Similar to the Cookie banner, you'll probably have to indicate to your subscribers that their data will be resident outside the EU and will not be subject to the same data protection. Subscriber proceeding will indicate agreement with that.
No, the data protection directives are not something you can opt out of, even if you nicely ask your users with a banner.
Note that the original point of the cookie banner law was not to ban cookies, but to inform users about it and allow users to avoid websites storing information about them.

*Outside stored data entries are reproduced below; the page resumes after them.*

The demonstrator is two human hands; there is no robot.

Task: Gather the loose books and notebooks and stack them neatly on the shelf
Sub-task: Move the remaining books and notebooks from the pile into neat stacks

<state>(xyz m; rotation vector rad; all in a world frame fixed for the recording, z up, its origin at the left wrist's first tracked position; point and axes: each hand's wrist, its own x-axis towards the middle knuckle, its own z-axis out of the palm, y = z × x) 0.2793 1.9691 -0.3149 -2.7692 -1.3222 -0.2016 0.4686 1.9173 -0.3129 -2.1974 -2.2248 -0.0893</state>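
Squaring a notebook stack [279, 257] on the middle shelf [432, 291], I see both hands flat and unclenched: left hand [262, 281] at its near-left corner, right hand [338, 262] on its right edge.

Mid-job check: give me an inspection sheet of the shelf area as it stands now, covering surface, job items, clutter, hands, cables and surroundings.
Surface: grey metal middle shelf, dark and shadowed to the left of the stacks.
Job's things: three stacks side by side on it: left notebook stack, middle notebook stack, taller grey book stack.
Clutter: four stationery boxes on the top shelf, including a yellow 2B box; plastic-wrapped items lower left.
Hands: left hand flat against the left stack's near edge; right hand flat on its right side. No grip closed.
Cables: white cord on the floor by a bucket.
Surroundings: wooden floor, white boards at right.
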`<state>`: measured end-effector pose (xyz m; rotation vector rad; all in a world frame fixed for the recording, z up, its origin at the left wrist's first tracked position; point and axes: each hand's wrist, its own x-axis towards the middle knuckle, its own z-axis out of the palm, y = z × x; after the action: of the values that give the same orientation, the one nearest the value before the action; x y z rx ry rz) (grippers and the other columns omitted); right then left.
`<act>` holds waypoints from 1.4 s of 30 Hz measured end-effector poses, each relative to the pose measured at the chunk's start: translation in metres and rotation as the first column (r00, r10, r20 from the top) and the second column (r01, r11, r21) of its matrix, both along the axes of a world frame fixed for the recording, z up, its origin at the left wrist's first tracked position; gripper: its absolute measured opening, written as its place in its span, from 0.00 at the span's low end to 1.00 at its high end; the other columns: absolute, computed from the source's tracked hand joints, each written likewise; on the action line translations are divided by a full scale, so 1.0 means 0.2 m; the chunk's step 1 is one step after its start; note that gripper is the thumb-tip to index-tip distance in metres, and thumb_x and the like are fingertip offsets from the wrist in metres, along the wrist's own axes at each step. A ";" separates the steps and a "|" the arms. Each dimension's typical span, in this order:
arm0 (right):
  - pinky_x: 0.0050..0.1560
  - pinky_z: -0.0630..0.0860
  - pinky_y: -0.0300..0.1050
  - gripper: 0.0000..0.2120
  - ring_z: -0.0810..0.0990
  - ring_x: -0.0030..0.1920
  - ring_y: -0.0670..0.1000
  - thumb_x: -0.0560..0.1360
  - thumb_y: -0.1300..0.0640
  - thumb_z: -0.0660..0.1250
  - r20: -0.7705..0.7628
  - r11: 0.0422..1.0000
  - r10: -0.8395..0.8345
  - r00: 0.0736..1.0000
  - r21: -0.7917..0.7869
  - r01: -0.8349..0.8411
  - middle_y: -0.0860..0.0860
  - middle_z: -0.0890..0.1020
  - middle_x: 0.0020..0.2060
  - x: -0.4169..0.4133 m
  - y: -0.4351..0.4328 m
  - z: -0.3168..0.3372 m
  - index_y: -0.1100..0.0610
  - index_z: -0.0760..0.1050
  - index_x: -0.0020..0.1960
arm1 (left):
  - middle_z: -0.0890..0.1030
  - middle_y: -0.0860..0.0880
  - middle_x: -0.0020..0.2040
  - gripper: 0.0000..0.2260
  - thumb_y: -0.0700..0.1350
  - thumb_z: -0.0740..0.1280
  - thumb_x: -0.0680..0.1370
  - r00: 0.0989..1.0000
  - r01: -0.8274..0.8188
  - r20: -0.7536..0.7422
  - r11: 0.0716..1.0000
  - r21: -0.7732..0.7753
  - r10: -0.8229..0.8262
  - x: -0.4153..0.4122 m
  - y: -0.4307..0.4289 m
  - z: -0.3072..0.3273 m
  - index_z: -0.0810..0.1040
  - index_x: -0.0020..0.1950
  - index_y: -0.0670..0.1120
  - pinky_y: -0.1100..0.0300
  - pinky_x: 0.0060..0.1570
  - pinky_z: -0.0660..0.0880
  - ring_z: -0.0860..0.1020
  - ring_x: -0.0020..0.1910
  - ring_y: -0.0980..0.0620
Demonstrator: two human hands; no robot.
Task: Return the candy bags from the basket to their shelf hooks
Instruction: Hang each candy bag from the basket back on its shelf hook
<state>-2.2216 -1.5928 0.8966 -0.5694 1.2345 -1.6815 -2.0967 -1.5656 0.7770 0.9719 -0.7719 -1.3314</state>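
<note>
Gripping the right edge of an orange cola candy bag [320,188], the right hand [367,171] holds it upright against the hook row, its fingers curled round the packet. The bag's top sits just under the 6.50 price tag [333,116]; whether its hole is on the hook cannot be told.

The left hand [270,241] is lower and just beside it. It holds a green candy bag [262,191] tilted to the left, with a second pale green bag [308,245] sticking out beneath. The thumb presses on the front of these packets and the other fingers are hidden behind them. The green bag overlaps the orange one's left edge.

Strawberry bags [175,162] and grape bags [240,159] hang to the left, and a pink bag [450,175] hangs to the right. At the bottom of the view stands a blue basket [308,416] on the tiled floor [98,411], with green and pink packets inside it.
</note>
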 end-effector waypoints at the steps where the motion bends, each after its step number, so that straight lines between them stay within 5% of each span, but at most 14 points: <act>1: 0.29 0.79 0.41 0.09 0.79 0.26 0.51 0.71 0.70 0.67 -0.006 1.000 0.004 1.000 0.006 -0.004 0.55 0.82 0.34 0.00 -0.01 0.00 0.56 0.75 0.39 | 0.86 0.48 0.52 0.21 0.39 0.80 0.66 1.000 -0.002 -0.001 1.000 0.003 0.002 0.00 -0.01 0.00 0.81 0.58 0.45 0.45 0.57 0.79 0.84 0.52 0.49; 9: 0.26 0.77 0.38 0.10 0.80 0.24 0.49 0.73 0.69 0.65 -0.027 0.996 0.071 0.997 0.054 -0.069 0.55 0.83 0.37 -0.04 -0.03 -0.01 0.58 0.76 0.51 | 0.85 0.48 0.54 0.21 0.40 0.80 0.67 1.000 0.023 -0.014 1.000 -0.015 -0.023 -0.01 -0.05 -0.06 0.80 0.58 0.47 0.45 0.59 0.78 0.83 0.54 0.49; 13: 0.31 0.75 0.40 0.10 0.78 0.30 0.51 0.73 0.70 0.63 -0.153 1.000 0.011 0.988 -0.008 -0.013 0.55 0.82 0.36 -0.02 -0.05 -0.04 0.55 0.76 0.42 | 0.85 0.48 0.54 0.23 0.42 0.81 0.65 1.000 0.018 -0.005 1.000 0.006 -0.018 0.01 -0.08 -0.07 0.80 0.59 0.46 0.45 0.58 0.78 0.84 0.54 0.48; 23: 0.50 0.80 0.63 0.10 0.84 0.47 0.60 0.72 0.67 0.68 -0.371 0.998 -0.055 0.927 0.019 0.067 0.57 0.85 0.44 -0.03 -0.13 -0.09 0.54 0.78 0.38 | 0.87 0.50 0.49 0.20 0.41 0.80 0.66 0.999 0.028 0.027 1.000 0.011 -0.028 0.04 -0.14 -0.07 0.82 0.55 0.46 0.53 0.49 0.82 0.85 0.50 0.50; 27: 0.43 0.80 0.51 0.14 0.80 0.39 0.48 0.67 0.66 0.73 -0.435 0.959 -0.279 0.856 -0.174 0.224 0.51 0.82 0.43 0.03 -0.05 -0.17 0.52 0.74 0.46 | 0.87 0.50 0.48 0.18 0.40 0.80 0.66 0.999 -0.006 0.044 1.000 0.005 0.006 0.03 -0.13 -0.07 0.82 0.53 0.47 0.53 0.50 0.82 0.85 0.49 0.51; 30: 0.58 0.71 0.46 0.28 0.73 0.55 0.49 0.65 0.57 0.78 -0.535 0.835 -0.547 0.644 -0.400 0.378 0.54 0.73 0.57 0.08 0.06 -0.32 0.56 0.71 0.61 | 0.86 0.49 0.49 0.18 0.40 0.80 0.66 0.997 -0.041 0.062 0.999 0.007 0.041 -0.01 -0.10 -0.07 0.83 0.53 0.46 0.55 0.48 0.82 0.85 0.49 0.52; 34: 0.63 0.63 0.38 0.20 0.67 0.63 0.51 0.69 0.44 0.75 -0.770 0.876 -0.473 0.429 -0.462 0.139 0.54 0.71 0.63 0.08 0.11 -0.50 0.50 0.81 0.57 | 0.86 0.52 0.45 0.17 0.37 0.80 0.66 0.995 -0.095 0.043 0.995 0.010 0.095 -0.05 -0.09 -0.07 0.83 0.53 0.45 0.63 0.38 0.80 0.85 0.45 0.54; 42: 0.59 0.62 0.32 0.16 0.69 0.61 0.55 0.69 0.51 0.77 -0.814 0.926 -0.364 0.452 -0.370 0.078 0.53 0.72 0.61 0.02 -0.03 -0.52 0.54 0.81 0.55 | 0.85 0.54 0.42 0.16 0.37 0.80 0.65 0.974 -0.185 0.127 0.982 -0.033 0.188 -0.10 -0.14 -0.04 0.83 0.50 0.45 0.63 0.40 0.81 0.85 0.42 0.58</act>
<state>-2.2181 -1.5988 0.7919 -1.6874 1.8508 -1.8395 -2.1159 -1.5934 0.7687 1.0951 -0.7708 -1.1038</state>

That consequence of that law is terrible and we all know that with the banners everywhere, but at no point was it "cookie are forbidden, but you can bypass it with user approval", it was "cookie are allowed but require approval".
Storing EU citizen data without respecting the data privacy directive is forbidden, period.
Actually, the fundamental rule of data protection legislation is that an organisation can store data on its subscribers and can not except in limited legally prescribed instances (e.g. lawful intercept, insurance fraud) share it with another organisation.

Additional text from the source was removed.